Однажды на зоне ему пришлось наказать приблатненного арестанта, который, ошалев от скуки, стал лупить петухов, просто так, беспричинно. Тогда пахан петухов обратился к Ермаку за справедливостью. Смотрящий – это как высший третейский суд в зоне, за которым остается последнее слово. Ермак внимательно выслушал делегацию, потом велел привести к нему беспредельщика.
– Сколько ты сидишь?
– Три года.
– Три года?! – удивился Ермак. – На зоне три года – это не срок. Ты еще на толчок ходишь домашними пирожками. А те петухи, которых ты избивал, сидят по десять лет, и многие из них, в отличие от тебя, приносят пользу зоновской жизни. К примеру, тот, которому ты дал пинка, перед тем как стать обиженным, семь лет в отрицалах ходил, а такое не каждый может выдержать. Я просто удивляюсь, почему они тебя вообще не пришили, как бешеную собаку. Что же у нас на зоне будет твориться, если каждый начнет просто так от скуки душить петухов? Совсем порядка не будет. Сначала петухов будут лупить, а потом и друг на друга попрут? Меня сюда законники прислали, чтобы беспредела не было, и я жизнь свою положу, если надо будет, а всю заразу отсюда повыведу!

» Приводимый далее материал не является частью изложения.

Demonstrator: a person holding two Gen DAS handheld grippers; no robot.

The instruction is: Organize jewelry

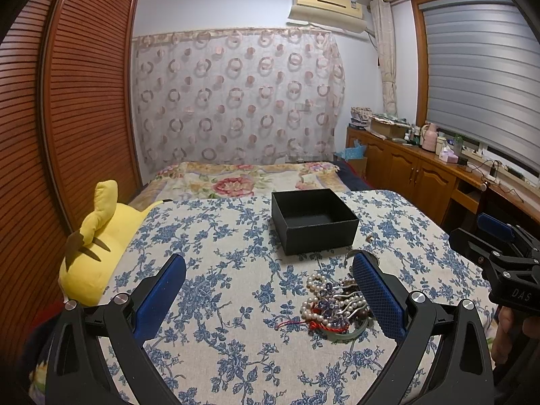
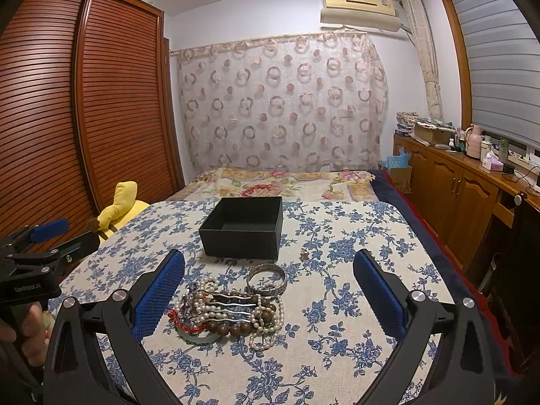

Провинившийся арестант стоял навытяжку перед Ермаком, будто смотрящий был генералом. Впрочем, на зоне порядки были сродни армейским. А у Ермака вид – вполне боевой. На щеке шрам, губа рваная, а голос такой хрипоты, что можно было подумать, будто он командовал в боях, перекрывая криком канонаду. Властью он обладал куда большей, чем иной из генералов. Одного движения бровей было больше чем достаточно, чтобы провинившегося изметелили до крови.
Ермак удобно разместился на нарах. Под спиной подушка, по обе стороны адъютантами застыли «стремящиеся», готовые выполнить любое его приказание. Однако Ермак никогда не торопился принимать решения. Бескорыстно преданный только одному богу – воровскому лагерю, он больше всего боялся оказаться несправедливым и сейчас тщательно оценивал молодого арестанта, чтобы в горячке не подвести под его жизнью роковую черту. Он как бы прикидывал, что из парня может выйти лет через десять и будет ли он полезен воровскому делу? И понял: дальше он не пойдет. Очень скоро поймет, что для того, чтобы стать порядочным авторитетным арестантом, железных кулаков недостаточно, должны быть еще и мозги.